##### Source material #####
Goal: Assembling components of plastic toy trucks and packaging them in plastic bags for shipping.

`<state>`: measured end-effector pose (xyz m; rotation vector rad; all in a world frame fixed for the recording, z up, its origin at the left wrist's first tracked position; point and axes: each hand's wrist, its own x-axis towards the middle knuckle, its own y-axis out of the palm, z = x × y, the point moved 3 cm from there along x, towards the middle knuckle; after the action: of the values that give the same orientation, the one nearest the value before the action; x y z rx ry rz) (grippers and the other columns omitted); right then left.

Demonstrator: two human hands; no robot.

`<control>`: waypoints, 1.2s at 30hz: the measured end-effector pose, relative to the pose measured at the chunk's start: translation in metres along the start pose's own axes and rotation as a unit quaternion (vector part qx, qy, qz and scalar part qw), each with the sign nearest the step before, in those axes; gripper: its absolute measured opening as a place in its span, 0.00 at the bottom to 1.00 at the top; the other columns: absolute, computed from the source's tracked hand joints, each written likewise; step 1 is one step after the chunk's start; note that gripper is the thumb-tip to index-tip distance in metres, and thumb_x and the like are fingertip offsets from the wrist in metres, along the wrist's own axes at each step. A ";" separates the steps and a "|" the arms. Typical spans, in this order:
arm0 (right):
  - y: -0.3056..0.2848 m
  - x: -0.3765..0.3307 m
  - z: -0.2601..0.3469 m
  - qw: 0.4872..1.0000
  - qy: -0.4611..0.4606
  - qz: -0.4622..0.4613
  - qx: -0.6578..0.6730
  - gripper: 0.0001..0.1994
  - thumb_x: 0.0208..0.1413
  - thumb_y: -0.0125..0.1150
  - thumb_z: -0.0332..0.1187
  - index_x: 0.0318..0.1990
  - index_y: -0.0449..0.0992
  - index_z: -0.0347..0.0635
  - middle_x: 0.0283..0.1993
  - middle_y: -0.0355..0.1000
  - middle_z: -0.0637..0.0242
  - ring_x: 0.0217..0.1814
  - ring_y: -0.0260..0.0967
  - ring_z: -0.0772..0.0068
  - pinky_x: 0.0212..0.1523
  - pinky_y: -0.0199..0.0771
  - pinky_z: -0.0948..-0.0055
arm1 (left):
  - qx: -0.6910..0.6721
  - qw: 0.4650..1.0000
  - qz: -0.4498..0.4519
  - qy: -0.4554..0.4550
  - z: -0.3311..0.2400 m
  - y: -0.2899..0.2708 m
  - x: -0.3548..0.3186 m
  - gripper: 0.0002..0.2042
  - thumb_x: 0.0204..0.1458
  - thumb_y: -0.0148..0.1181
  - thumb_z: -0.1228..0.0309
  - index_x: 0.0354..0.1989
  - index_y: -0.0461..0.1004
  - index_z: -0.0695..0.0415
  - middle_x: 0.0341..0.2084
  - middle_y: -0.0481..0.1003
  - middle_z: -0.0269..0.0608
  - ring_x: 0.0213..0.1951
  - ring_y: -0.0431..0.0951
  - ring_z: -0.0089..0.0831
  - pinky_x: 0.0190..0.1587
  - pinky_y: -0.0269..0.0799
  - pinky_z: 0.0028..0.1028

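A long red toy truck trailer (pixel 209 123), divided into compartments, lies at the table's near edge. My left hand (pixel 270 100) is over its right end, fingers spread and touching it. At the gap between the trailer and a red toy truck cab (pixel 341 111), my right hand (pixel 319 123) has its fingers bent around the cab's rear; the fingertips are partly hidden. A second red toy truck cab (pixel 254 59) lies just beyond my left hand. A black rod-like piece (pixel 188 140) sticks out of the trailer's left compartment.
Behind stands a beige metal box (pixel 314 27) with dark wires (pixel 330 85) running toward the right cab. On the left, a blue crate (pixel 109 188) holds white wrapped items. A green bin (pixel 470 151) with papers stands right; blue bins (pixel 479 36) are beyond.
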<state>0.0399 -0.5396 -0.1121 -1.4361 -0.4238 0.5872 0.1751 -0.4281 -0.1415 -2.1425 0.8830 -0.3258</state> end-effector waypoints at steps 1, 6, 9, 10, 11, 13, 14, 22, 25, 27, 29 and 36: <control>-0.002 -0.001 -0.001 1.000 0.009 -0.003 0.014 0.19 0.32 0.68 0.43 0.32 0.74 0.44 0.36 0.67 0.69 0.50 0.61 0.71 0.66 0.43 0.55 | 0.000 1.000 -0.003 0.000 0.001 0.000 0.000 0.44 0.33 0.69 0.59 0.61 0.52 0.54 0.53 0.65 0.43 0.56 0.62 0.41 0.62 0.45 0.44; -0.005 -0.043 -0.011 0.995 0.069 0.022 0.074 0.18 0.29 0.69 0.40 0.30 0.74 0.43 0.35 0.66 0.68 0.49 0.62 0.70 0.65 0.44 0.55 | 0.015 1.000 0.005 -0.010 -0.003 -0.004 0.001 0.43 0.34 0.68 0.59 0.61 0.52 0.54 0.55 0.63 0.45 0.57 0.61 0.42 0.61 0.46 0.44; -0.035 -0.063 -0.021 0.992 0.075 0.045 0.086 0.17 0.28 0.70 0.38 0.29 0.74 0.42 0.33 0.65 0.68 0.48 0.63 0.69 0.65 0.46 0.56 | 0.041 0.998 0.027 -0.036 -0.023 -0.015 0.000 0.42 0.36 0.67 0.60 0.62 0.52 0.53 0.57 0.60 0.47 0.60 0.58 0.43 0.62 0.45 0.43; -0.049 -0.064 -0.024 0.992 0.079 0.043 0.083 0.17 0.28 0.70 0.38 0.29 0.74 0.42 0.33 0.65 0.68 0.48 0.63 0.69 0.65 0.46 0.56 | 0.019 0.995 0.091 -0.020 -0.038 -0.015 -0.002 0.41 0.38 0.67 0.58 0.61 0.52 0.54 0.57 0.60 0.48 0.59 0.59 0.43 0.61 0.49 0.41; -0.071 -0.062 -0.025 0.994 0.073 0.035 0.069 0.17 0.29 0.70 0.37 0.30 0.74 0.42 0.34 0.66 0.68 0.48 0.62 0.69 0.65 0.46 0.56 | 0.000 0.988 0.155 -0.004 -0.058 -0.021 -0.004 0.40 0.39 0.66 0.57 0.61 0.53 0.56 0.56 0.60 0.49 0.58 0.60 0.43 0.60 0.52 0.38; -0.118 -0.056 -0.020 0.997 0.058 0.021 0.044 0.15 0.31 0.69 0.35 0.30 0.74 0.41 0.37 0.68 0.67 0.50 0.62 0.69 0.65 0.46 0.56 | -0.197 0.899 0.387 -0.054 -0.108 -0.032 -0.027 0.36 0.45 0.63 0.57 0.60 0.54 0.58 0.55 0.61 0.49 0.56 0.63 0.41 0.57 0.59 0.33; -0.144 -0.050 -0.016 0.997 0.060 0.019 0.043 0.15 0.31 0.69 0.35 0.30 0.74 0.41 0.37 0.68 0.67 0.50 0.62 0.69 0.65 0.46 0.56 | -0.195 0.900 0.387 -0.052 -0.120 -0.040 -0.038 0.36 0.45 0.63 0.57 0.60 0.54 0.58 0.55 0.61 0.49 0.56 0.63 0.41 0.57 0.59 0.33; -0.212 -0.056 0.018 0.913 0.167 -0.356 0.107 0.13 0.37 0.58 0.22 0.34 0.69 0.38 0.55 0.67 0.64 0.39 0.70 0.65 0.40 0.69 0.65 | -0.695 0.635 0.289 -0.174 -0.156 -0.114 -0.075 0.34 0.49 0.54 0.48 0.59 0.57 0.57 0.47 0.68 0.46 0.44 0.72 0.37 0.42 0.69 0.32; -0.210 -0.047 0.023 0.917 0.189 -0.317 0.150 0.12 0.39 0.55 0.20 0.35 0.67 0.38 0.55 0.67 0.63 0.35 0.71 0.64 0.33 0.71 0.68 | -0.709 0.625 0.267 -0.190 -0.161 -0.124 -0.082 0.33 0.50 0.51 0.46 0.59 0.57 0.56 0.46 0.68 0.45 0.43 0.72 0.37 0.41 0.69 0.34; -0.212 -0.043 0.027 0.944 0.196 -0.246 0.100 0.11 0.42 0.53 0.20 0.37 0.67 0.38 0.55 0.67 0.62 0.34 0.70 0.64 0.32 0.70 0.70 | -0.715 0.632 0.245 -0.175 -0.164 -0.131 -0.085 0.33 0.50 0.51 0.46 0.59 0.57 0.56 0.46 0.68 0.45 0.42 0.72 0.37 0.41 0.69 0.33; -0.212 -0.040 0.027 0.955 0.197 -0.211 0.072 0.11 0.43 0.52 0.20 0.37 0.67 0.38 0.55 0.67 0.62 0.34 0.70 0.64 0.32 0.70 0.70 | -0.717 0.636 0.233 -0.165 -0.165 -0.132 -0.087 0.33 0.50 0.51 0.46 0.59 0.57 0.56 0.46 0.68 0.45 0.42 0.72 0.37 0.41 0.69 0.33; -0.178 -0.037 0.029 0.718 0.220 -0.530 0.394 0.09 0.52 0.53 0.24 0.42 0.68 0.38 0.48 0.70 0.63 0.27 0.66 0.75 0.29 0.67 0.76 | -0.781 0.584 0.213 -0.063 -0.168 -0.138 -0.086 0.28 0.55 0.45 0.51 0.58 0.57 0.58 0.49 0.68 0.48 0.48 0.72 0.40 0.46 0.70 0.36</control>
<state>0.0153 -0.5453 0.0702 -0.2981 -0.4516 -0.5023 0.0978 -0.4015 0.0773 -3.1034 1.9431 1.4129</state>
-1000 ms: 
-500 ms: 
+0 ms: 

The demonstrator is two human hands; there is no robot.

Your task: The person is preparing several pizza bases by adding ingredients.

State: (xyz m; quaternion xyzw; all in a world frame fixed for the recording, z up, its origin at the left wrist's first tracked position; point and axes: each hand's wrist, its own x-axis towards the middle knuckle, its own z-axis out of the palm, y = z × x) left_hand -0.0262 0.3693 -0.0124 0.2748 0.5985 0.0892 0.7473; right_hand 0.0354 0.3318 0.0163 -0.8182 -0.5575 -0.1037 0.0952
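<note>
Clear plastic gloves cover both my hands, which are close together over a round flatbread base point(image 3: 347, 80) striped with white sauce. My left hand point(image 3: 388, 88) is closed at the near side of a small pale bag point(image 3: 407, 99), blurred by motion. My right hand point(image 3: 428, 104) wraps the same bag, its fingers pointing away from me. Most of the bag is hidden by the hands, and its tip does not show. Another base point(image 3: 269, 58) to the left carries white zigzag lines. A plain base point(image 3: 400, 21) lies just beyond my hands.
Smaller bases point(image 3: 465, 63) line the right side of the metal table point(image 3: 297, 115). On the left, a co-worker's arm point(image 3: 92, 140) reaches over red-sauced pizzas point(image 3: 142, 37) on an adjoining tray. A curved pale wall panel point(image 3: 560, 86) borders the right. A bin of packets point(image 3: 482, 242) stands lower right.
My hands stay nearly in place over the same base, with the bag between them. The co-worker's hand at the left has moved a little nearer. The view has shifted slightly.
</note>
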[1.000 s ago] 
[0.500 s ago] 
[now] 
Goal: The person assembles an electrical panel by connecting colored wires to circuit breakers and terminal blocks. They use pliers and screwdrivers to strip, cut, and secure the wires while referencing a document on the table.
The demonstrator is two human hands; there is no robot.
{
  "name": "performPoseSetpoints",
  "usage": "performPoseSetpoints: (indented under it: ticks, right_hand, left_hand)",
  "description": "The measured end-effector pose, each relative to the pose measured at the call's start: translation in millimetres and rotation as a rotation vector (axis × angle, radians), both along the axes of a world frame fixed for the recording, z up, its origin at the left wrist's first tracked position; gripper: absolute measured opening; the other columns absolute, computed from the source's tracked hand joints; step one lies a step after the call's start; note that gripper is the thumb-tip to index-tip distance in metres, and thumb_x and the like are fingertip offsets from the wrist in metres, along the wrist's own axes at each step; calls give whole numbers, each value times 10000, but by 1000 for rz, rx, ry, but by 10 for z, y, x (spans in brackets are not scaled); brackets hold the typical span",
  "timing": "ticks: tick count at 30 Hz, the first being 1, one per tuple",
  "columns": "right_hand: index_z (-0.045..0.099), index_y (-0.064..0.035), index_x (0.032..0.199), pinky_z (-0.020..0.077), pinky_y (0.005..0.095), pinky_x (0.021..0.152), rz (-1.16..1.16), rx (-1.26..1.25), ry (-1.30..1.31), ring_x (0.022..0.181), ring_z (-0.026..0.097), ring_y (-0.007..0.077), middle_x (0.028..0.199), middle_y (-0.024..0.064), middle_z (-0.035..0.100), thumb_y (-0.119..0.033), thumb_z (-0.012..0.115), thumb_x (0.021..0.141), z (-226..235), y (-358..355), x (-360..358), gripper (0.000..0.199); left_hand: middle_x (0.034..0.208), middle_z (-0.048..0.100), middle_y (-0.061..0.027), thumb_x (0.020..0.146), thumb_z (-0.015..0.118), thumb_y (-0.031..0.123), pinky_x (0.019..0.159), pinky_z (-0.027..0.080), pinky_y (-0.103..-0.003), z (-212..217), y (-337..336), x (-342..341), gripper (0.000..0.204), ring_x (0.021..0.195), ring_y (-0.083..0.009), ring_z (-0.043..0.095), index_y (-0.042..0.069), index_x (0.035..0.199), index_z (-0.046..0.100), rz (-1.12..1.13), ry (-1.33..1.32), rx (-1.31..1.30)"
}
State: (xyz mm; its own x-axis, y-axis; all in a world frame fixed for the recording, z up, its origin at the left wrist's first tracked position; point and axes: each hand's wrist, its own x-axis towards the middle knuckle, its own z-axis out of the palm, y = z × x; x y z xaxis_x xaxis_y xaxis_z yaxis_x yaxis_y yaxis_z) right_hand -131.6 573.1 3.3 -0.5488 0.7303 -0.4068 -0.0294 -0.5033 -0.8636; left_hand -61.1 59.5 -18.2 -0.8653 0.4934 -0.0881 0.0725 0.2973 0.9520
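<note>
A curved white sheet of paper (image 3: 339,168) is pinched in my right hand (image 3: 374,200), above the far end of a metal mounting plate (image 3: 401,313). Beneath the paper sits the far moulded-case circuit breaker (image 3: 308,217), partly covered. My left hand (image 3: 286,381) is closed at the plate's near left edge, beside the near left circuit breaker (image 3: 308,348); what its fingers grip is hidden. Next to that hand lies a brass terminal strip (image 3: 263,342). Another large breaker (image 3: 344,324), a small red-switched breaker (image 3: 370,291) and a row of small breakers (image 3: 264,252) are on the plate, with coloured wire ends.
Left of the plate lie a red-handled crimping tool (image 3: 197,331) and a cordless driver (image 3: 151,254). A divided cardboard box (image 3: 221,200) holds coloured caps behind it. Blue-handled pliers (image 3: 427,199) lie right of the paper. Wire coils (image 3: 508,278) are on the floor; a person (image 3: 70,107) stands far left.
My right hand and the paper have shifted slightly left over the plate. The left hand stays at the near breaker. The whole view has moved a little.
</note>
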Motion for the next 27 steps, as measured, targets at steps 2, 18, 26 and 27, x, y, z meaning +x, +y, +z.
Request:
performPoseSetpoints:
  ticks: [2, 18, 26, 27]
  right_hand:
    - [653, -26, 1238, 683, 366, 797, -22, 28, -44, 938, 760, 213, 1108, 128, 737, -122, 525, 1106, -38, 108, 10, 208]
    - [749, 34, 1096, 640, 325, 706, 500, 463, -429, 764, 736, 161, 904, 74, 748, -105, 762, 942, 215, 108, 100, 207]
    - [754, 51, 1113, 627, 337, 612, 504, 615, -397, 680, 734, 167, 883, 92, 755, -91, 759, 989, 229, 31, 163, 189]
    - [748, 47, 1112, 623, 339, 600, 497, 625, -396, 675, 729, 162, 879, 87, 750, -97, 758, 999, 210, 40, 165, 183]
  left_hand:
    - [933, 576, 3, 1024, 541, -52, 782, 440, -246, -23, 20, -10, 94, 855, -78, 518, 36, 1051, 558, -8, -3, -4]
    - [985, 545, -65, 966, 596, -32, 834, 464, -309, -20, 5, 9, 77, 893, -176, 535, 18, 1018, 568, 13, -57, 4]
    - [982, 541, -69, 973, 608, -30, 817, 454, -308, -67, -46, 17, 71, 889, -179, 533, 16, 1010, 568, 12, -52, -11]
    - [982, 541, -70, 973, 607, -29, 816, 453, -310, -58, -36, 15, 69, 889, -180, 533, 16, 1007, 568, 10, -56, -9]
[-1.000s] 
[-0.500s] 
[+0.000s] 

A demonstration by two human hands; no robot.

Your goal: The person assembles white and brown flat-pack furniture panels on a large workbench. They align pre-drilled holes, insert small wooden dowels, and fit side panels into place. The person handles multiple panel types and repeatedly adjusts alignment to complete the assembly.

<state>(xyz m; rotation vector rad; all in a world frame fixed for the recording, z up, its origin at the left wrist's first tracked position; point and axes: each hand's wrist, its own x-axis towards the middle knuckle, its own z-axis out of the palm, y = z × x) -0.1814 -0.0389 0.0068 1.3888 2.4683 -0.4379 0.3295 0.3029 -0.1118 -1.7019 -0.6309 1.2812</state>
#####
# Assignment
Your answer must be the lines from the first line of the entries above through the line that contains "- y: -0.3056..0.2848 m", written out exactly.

# Result
Goal: Assembling components of plastic toy trucks and packaging them in plastic bags for shipping.

`<state>`: measured end-effector pose (xyz m; rotation vector rad; all in a world frame fixed for the recording, z up, its origin at the left wrist's first tracked position; point and axes: each hand's wrist, its own x-axis towards the middle knuckle, its own y-axis out of the palm, z = x × y, the point moved 3 cm from there along x, towards the middle knuckle; after the action: of the values that give the same orientation, the one nearest the value before the action; x y z rx ry rz) (grippers and the other columns omitted); right then left.

Demonstrator: two human hands; no robot.

`<control>`: waypoints, 1.2s at 30hz: the measured end-effector pose, relative to the pose measured at the chunk's start: translation in metres along the start pose's own axes and rotation as a unit quaternion (vector part qx, qy, qz and scalar part qw), each with the sign nearest the step before, in those axes; gripper: its absolute measured opening as a place in its span, 0.00 at the bottom to 1.00 at the top; the other columns: absolute, computed from the source's tracked hand joints, each written likewise; step 1 is one step after the chunk's start; note that gripper is the thumb-tip to index-tip distance in metres, and thumb_x and the like are fingertip offsets from the wrist in metres, along the wrist's own axes at each step. A ";" separates the steps and a "|" the arms. Typical spans, in this order:
arm0 (right):
  - y: -0.3056..0.2848 m

The answer has been given, and the exercise is complete.